A new study led by Dr Daniel Herwartz from the University of Cologne, Professor Dr Andreas Pack of the University of Göttingen, and Professor Dr Thorsten Nagel from the University of Aarhus (Denmark) currently indicates that high CO2 levels are a believable explanation. This would also resolve another geoscientific issue: ocean temperatures that were too high. The study recently appeared in Proceedings of the National Academy of Sciences.
A controversial question in earth science is related to the temperatures of the early oceans. There is proof that they were very hot. Measurements of oxygen isotopes on ancient limestone or siliceous rocks, which act as geothermometers, denote seawater temperatures more than 70 °C. Lower temperatures would only have been feasible if the seawater had altered its oxygen isotope composition. But this was considered implausible for a long time.
Models developed as part of the new study demonstrate that high CO2 levels in the air may offer an explanation, as they would also have altered the composition of the ocean.
High CO2 levels would thus explain two phenomena at once: first, the warm climate on Earth, and second, why geothermometers appear to show hot seawater. Taking into account the different oxygen isotope ratio of seawater, we would arrive at temperatures closer to 40 °C.

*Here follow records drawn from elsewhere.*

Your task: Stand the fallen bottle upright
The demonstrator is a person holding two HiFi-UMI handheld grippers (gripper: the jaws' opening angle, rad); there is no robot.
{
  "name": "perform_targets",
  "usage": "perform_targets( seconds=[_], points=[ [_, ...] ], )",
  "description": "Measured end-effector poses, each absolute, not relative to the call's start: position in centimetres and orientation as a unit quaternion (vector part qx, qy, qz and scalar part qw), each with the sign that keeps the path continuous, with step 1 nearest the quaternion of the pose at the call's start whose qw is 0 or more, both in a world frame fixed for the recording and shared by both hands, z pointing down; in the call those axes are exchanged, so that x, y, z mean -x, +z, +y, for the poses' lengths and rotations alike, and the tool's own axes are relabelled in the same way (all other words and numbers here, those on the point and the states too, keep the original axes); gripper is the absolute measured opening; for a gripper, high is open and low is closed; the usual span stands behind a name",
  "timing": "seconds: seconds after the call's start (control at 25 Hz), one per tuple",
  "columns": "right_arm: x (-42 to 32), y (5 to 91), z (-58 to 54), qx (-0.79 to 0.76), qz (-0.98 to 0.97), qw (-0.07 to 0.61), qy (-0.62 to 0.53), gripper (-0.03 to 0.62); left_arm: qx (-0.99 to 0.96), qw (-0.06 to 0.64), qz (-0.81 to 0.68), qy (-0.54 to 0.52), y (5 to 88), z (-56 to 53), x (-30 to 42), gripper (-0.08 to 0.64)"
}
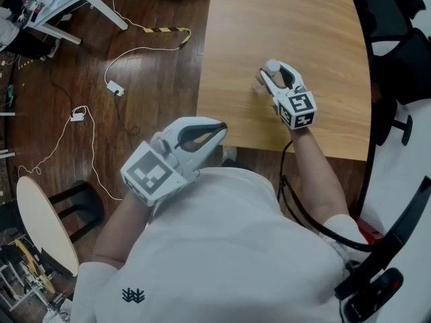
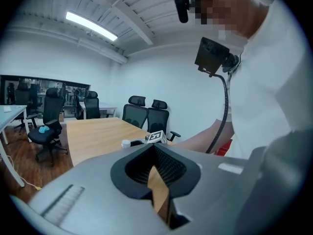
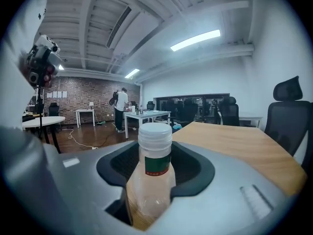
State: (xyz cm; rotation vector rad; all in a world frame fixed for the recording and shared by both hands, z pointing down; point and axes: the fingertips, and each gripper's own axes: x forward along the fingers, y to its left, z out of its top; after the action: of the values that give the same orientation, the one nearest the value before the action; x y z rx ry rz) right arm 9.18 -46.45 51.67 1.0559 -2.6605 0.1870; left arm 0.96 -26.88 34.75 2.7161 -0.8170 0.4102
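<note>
A clear plastic bottle point(image 3: 149, 180) with a white cap and a green-and-red neck label stands upright between the jaws of my right gripper point(image 3: 146, 199), which is shut on its body. In the head view the bottle's white cap point(image 1: 272, 66) shows at the tip of the right gripper point(image 1: 275, 79), over the wooden table point(image 1: 296, 19). My left gripper point(image 1: 219, 128) hovers at the table's near-left edge, away from the bottle. Its jaws point(image 2: 161, 199) are shut with nothing between them. From the left gripper view the bottle's cap point(image 2: 126, 143) and the right gripper's marker cube point(image 2: 155, 137) appear across the table.
Cables and a white plug point(image 1: 114, 87) lie on the dark wood floor left of the table. A round side table point(image 1: 40, 221) stands at lower left. Office chairs point(image 2: 146, 116) line the table's far side. A person point(image 3: 120, 109) stands at a distant desk.
</note>
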Motion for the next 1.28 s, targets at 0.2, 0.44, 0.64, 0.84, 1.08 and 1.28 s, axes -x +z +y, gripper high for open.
perform_targets(
  seconds=[0.2, 0.44, 0.64, 0.84, 1.08, 1.28],
  points=[
    [-8.8, 52.3, -46.8, -0.357, -0.918, 0.160, 0.074, 0.232, -0.938, 0.142, -0.282, 0.142, 34.8, -26.5, -0.8, 0.000],
    [-10.0, 51.2, -46.7, -0.398, -0.900, 0.153, 0.088, 0.345, -0.941, 0.138, -0.276, 0.136, 34.6, -25.3, 0.5, 0.000],
    [-12.5, 47.4, -43.6, -0.458, -0.877, 0.119, 0.085, 0.359, -0.949, 0.125, -0.259, 0.128, 34.2, -23.1, 2.6, 0.000],
    [-13.8, 44.3, -34.7, -0.491, -0.858, 0.108, 0.106, 0.371, -0.965, 0.104, -0.213, 0.114, 33.8, -18.6, 3.8, 0.000],
    [-11.5, 41.9, -20.0, -0.507, -0.843, 0.132, 0.124, 0.373, -0.978, 0.113, -0.152, 0.093, 34.3, -11.5, 5.3, 0.000],
    [-9.7, 41.1, -8.6, -0.496, -0.841, 0.153, 0.151, 0.374, -0.982, 0.116, -0.115, 0.094, 34.9, -5.6, 4.7, 0.000]
  ],
)
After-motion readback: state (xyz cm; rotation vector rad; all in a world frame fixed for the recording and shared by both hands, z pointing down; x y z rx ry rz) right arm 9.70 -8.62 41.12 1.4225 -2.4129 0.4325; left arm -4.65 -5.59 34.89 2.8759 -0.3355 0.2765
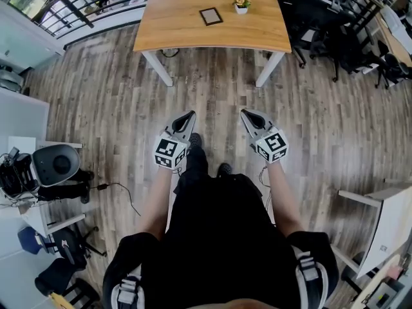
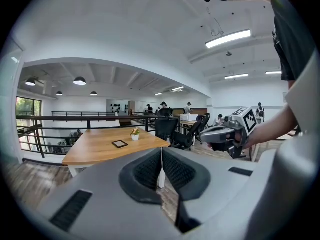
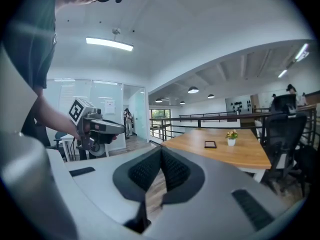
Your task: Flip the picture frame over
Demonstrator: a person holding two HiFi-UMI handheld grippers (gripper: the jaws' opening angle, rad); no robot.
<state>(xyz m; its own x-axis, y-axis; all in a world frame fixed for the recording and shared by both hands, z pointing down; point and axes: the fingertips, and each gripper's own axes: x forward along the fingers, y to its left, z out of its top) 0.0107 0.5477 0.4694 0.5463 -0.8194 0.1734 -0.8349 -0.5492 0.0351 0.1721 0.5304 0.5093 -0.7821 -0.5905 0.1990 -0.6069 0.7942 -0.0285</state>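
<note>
Wood-plank floor (image 1: 212, 89): brown-grey boards run under everything. The person stands on them a good way short of the counter, with both arms held out in front.
Railing (image 1: 84, 2): dark metal bars along the far left edge of the room, beyond the counter's left end.
Left gripper (image 1: 188, 114): held out level in the person's left hand, with its marker cube toward the body and its nose aimed at the counter. In the left gripper view the jaws (image 2: 161, 151) are closed, the two dark ribbed pads meet along one line, and nothing is between them.
Counter (image 1: 187, 24): a light wooden top on white legs, straight ahead of the person and well apart from both grippers.
Picture frame (image 1: 210, 16): small, with a dark border. It lies flat on the counter toward the far side, just left of the flower pot and not touching it. It shows the same way in the left gripper view (image 2: 119, 144) and the right gripper view (image 3: 210, 144). Neither gripper is near it.
Flower pot (image 1: 241, 5): a little white pot with yellow and pink blooms, upright on the counter just right of the frame.
Right gripper (image 1: 246, 113): level with the left one and just beside it, a gap of bare floor between them. In the right gripper view its jaws (image 3: 161, 153) are also pressed together on nothing.
Office chairs (image 1: 335, 18): black, crowded beyond the counter's right end.
</note>
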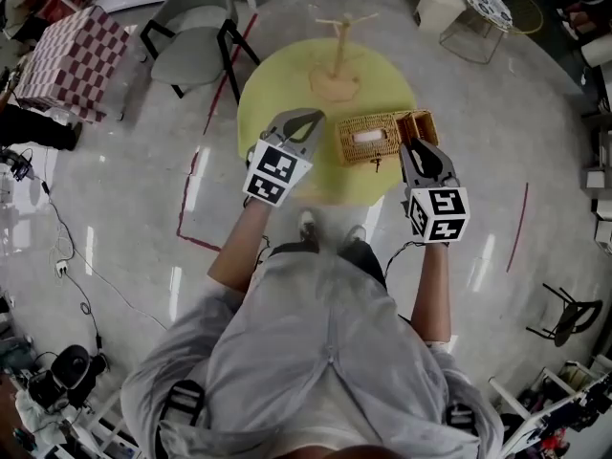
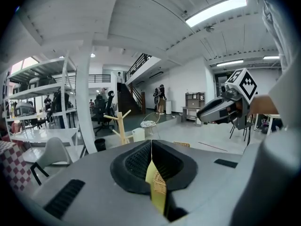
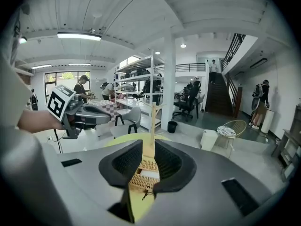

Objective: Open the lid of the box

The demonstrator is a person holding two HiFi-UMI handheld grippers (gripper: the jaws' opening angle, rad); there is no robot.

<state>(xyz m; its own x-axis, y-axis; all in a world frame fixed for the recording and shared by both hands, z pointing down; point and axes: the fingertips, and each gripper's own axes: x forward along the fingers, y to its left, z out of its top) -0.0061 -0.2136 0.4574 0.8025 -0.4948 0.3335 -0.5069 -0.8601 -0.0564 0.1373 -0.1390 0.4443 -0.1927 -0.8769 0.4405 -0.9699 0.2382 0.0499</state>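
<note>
left gripper (image 1: pixel 310 117) jaws together; right gripper (image 1: pixel 414 147) jaws apart, empty, near the wicker box (image 1: pixel 368 139).

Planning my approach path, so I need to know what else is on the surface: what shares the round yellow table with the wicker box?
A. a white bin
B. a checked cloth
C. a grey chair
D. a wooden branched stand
D: the wooden branched stand is upright on the yellow table, just beyond the wicker box. Nothing else shows on the tabletop.
</note>
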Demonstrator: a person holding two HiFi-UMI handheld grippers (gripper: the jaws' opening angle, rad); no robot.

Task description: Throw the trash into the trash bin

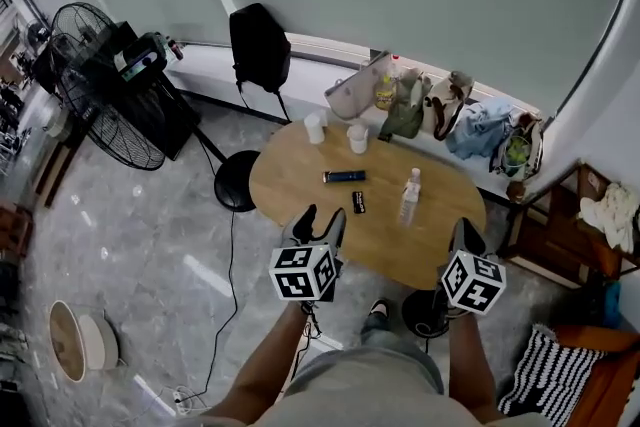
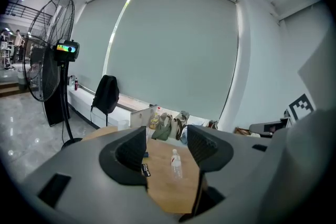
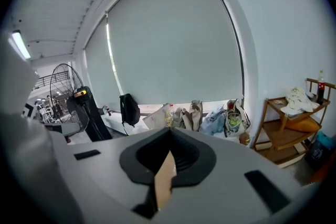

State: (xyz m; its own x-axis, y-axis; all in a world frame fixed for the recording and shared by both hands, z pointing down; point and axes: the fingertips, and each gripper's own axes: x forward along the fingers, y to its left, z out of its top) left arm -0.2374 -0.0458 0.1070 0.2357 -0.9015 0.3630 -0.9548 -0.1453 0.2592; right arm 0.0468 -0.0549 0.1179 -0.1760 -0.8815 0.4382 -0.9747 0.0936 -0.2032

Daniel Herwartz, Institute of Geology and Mineralogy, University of Cologne
Moreover, it can be imagined that a lot of methane was present in the air. However, that would not have had any impact on the ocean composition. Therefore, it would not elucidate why the oxygen geothermometer denotes very high temperatures.
“Both phenomena can only be explained by high levels of CO2,” Herwartz added.
The researchers calculate the total amount of CO2 to have summed around one bar. That would be as if the existing entire atmosphere is made up of CO2.
Today, CO2 is just a trace gas in the atmosphere. Compared to that, one bar sounds like an absurdly large amount. However, looking at our sister planet Venus with its approximately 90 bar of CO2 puts things into perspective.
Dr Andreas Pack, Professor, Centre for Geosciences, University of Göttingen
CO2 on Earth was ultimately eliminated from the ocean and the air and stored in the form of gas, oil, coal, and black shales, as well as in limestone. Such carbon reservoirs are mostly situated on the continents. But the young Earth was mostly covered by oceans and there were barely any continents, so the carbon storage capacity was restricted.
“That also explains the enormous CO2 levels of the young Earth from today’s perspective. After all, roughly three billion years ago, plate tectonics and the development of land masses in which carbon could be stored over a long period of time was just picking up speed,” explained Thorsten Nagel from Aarhus University.
As far as the carbon cycle is concerned, the start of plate tectonics modified everything. Huge landmasses with mountains offered quicker silicate weathering, which transformed CO2 into limestone.
Moreover, carbon was efficiently trapped in the Earth’s mantle due to the subduction of oceanic plates. Therefore, plate tectonics made the CO2 content of the air fall sharply. Recurrent ice ages exhibit that it became considerably colder on Earth.
Earlier studies had already indicated that the limestone contents in ancient basalts point to a sharp drop in atmospheric CO2 levels. This fits well with an increase in oxygen isotopes at the same time. Everything indicates that the atmospheric CO2 content declined rapidly after the onset of plate tectonics.
Daniel Herwartz, Institute of Geology and Mineralogy, University of Cologne
But in this context, “rapidly” denotes several hundred million years.